The bacteria growing in and on the human body is so unique—and so revealing—that scientists believe germs will soon help catch bad guys.

Think of it as CSI: E. coli. New science is finding that each one of us brings with us (and can’t help but leave behind) a unique bacterial signature everywhere we go–a germy John Hancock. As you move through a scene and shed your microbes, the space starts to reflect your bacterial signature, potentially tying you to it and giving away a lot about you in the process.

To test how much bacteria gets left behind and what it can reveal about identity, scientists will compare the swabs collected from the robbers and see if they can differentiate them from those of the homeowners and their cat, whose paw the scientists also swabbed. They’ll also try to see if they can tease out the signatures from the samples from the scene. If they can, it will provide early proof that an outsider’s bacteria is distinct enough from the homeowners’ to confirm that a stranger was in the house.
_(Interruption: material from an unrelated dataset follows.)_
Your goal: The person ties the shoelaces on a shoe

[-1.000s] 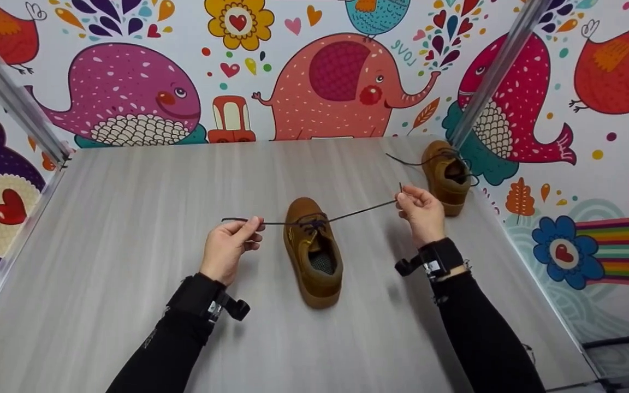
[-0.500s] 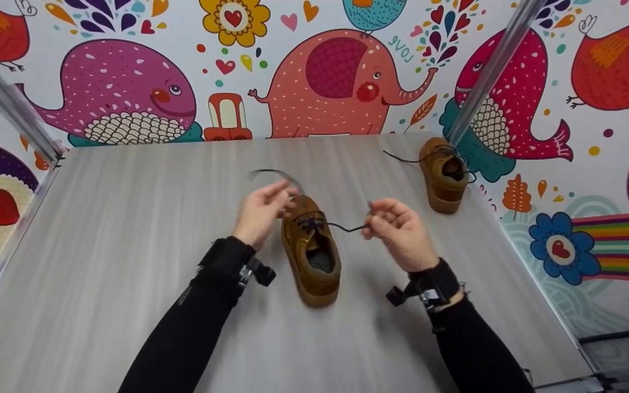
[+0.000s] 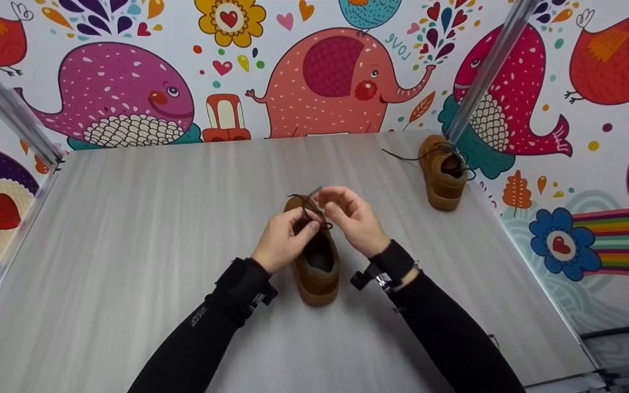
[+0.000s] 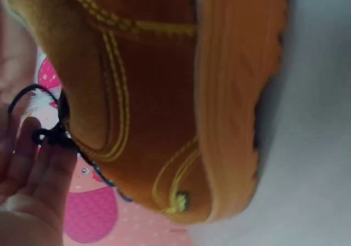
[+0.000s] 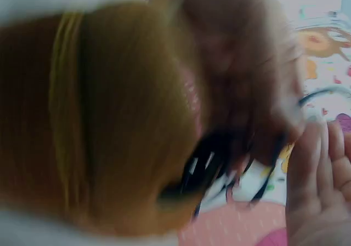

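Near shoe (image 3: 317, 289), tan/brown, sits upright on the table (image 3: 156, 273), front and centre, toe toward the mural wall (image 3: 331, 82). Both hands are over its lacing, so most of the eyelet area and part of the toe are covered from the head view.

Left hand (image 3: 279, 243): thumb and fingers pinched together on the dark lace (image 4: 55, 136), just above the shoe's opening. Exact contact spot sits behind the thumb. Left wrist view gives the shoe's side and stitching sharply enough; the hand is cut off at the left edge.

Right hand (image 3: 357, 221): fingers half bent, thumb near them, a strand at the fingertips. Can't tell if it's actually gripped (right wrist view is badly smeared, and that hand runs off the right edge).

Thin loops show between the hands; can't trace which strand goes where.

Second shoe (image 3: 444, 188) stands at the far right corner, laces loose, one end trailing left on the table. Both sleeves (image 3: 451, 327) run out of frame at the bottom.
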A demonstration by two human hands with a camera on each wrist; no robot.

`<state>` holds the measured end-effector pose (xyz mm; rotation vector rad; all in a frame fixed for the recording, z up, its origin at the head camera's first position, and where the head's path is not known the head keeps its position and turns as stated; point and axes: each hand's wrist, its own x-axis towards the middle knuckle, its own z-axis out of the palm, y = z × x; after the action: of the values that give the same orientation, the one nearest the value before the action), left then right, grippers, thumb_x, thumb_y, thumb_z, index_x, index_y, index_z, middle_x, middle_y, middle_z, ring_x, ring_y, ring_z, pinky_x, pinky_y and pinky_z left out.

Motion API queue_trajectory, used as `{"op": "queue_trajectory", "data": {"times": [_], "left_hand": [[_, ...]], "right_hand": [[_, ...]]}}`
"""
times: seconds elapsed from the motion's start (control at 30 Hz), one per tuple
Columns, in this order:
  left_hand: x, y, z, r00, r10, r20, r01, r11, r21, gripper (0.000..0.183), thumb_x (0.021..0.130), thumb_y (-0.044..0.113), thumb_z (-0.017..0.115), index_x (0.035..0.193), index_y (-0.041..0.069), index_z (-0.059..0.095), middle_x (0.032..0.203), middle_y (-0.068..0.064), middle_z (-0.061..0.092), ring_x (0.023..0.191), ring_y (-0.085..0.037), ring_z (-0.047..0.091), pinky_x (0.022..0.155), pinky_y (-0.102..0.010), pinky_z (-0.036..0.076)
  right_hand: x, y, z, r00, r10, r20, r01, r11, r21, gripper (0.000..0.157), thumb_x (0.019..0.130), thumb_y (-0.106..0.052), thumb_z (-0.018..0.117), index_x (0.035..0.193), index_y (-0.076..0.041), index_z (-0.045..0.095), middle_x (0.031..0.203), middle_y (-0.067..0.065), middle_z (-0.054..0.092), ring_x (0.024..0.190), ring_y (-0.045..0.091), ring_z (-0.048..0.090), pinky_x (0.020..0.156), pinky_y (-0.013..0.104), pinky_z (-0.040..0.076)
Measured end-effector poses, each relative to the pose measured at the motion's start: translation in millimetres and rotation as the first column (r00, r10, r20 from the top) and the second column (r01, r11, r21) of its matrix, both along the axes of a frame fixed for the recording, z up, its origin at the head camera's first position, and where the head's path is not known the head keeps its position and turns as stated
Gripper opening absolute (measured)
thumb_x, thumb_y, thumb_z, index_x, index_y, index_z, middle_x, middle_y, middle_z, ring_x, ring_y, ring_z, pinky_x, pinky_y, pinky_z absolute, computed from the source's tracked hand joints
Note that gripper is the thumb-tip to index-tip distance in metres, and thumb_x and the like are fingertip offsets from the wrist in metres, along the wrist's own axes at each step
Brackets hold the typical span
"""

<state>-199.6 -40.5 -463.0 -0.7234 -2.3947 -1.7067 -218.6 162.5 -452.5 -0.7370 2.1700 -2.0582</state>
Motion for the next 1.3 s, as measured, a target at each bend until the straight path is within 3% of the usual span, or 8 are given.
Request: {"op": "queue_trajectory", "data": {"times": [0.13, 0.3, 0.43, 0.6, 0.83, 1.0, 1.13, 1.3], "left_hand": [[0.2, -5.7, 0.1, 0.977, -0.056, 0.205, 0.019, 0.984, 0.179, 0.017, 0.107, 0.008, 0.055, 0.105, 0.001, 0.07, 0.113, -0.015, 0.078, 0.11, -0.023, 0.073, 0.095, -0.03, 0.057], [-1.1, -7.8, 1.6, 0.963, -0.11, 0.247, 0.042, 0.963, 0.267, 0.022, 0.11, 0.009, 0.047, 0.107, -0.002, 0.065, 0.115, -0.02, 0.076, 0.112, -0.026, 0.072, 0.098, -0.036, 0.058], [4.6, -16.3, -1.0, 0.967, -0.073, 0.245, -0.004, 0.954, 0.299, 0.021, 0.113, 0.012, 0.049, 0.112, -0.002, 0.064, 0.117, -0.021, 0.076, 0.112, -0.027, 0.073, 0.099, -0.035, 0.059], [18.9, -48.4, -12.8, 0.949, 0.067, 0.308, -0.175, 0.924, 0.339, 0.015, 0.111, 0.007, 0.056, 0.112, -0.006, 0.064, 0.111, -0.025, 0.077, 0.101, -0.025, 0.078, 0.094, -0.032, 0.063], [26.8, -81.3, -31.9, 0.923, 0.131, 0.362, -0.268, 0.894, 0.359, 0.014, 0.109, 0.002, 0.058, 0.106, -0.011, 0.065, 0.101, -0.027, 0.078, 0.087, -0.016, 0.079, 0.085, -0.031, 0.065], [22.7, -79.7, -27.2, 0.915, 0.17, 0.365, -0.308, 0.88, 0.362, 0.015, 0.109, 0.004, 0.058, 0.106, -0.01, 0.066, 0.098, -0.023, 0.078, 0.084, -0.017, 0.079, 0.082, -0.031, 0.065], [20.2, -77.4, -17.4, 0.928, 0.177, 0.328, -0.299, 0.879, 0.372, 0.017, 0.109, 0.007, 0.061, 0.105, -0.009, 0.067, 0.095, -0.02, 0.079, 0.082, -0.018, 0.078, 0.081, -0.03, 0.064], [21.3, -76.6, -13.0, 0.933, 0.186, 0.309, -0.298, 0.88, 0.37, 0.017, 0.108, 0.007, 0.062, 0.103, -0.008, 0.068, 0.093, -0.018, 0.078, 0.081, -0.019, 0.078, 0.08, -0.03, 0.064]], "right_hand": [[-13.1, 3.0, -11.6, 0.993, 0.083, -0.079, -0.055, 0.951, 0.305, 0.035, 0.115, -0.011, 0.045, 0.144, 0.003, 0.061, 0.146, 0.02, 0.065, 0.136, 0.031, 0.062, 0.114, 0.039, 0.051], [-16.5, 9.7, -15.9, 0.975, 0.093, -0.203, 0.014, 0.88, 0.474, 0.025, 0.109, -0.008, 0.06, 0.128, 0.0, 0.073, 0.129, 0.018, 0.075, 0.121, 0.032, 0.071, 0.103, 0.041, 0.058], [-18.2, 15.4, -17.5, 0.921, 0.01, -0.389, 0.197, 0.851, 0.487, 0.017, 0.104, -0.014, 0.07, 0.115, -0.005, 0.079, 0.114, 0.013, 0.079, 0.11, 0.031, 0.072, 0.097, 0.046, 0.059], [-20.3, 35.3, -26.3, 0.872, -0.084, -0.482, 0.354, 0.788, 0.504, 0.011, 0.099, -0.014, 0.075, 0.105, -0.007, 0.081, 0.105, 0.009, 0.081, 0.103, 0.03, 0.071, 0.093, 0.046, 0.058], [-15.6, 52.7, -33.3, 0.851, -0.077, -0.52, 0.398, 0.741, 0.541, 0.012, 0.098, -0.018, 0.074, 0.1, -0.009, 0.081, 0.1, 0.006, 0.082, 0.099, 0.03, 0.072, 0.09, 0.044, 0.057], [-15.1, 48.2, -29.8, 0.791, -0.095, -0.604, 0.474, 0.72, 0.507, 0.014, 0.099, -0.021, 0.072, 0.097, -0.009, 0.08, 0.096, 0.007, 0.081, 0.095, 0.03, 0.071, 0.086, 0.044, 0.057], [-16.8, 45.3, -27.1, 0.745, -0.092, -0.661, 0.505, 0.726, 0.468, 0.016, 0.101, -0.021, 0.07, 0.096, -0.008, 0.079, 0.095, 0.008, 0.08, 0.092, 0.031, 0.071, 0.085, 0.046, 0.056], [-17.0, 42.9, -28.2, 0.718, -0.095, -0.69, 0.538, 0.705, 0.463, 0.015, 0.101, -0.02, 0.07, 0.095, -0.008, 0.078, 0.094, 0.009, 0.08, 0.09, 0.031, 0.071, 0.084, 0.046, 0.056]]}}
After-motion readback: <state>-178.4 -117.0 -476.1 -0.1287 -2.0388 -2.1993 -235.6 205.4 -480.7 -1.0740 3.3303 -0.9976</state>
If this holds true, and evidence suggests it might, it would mean crime scenes are riddled with valuable clues that are currently left untested. Crime experts agree that the field of forensics needs cheaper, faster ways to gather investigative leads like these. Trace evidence–the kind found through hairs, fibers or paint–typically requires chemical analysis, which can be expensive and inaccurate if there’s not enough of it to analyze. Thanks to advances in science, however, bacterial evidence can be sequenced affordably, quickly and with startling accuracy. That’s why forensics experts are saying it’s the leading contender for next-generation investigations.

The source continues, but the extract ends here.